Blurr is an awesome library built by Wayde Gilliam that leverages my favorite framework, Fast.ai, and Hugging Face transformers. Blurr’s high-level API is extremely developer friendly and streamlines the process of working with three crucial pieces of building any ML/Dl model: DataBlock, DataLoaderss, and Learner.

This blog is a result of the ongoing Fastai + Hugging Face study group being graciously put together by Weights and Biases’ Sanyam Bhutani and Wayde Gilliam.

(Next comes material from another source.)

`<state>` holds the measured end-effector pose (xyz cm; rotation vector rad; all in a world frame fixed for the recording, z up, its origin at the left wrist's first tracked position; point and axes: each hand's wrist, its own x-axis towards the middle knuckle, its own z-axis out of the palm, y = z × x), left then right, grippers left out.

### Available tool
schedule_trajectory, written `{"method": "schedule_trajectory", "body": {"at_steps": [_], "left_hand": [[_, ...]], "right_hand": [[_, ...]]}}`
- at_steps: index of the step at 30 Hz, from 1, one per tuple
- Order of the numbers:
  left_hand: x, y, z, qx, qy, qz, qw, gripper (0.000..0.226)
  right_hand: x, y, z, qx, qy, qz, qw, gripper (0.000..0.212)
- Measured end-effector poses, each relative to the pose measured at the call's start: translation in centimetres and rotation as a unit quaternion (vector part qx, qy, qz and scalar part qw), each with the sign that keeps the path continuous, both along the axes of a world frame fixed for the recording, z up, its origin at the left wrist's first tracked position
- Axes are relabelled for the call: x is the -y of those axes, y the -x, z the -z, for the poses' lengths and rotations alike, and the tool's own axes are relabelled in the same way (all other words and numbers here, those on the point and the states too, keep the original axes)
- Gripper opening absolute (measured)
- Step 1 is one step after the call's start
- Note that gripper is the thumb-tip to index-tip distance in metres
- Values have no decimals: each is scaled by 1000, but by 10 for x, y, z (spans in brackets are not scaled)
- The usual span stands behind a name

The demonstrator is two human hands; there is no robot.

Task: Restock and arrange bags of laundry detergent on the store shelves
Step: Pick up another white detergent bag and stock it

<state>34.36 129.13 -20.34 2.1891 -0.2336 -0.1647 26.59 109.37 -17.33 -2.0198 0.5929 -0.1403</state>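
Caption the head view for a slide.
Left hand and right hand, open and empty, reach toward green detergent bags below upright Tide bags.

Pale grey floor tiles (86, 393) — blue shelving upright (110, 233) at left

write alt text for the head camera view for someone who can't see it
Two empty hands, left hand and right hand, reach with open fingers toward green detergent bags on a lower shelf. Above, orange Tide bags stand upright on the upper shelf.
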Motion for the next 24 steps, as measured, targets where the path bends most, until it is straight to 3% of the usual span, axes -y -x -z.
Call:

I write blogs like this mostly for my own personal benefit of retaining information and giving me an easy place to go back and check how to do something when I inevitably forget. So let’s jump right into it.

Main NLP Tasks

The below list lays out the main tasks (in order) that need to be considered and worked through when approaching any NLP task.

  • Retrieve a dataset.
  • Get Hugging Face Object (in this context).
  • Pre-process data.
  • Construct a datablock.
  • Define a Learner and Metrics.
  • Train the model.
  • Inference on unseen data.

Retrieve a dataset.

Since we are working with Notebooks let’s start off with our imports. It’s important to note here that since BLURR is under heavy development at the time of this writing, Wayde advises we use the editable install: pip install git+https://github.com/ohmeow/blurr.git@dev-2.0.0

We also need to have nltk installed: pip install nltk.

Ok, imports.

To retrieve our dataset from Hugging Face’s amazing repositories of data, we are going to use the super helpful load_dataset() function they provide, and then stick it in a Pandas DataFrame for ease of use.

Outputs:

Hugging Face Objects

Now that we have a dataset we want to utilize the pre-trained models that Hugging Face gives us access to and use BLURR’s get_hf_objects() method to pass in a pretrained model and the specific instance of a model we want to utilize in the model_cls parameter. In this case we are going to use the BartFor ConditionalGeneration model from Hugging Face Transformers. If you are feeling curious I highly suggest you checkout the documentation linked there for how this class is setup.

Output from above code.

When using pretrained models and all the other great capabilities HuggingFace gives us access to it’s easy to just plug and play and if it works, it works — but it’s a lot more fun and intellectually stimulating to actually understanding what’s going on under the hood of these hf_objects and pretrained models. That’s why we print out the details of these objects we just instantiated. You can see we are using the Bart architecture, the tokenizer that was trained to work with that architecture, and the Pytorch subclass BartForConditionalGeneration that we passed into the model_cls() parameter.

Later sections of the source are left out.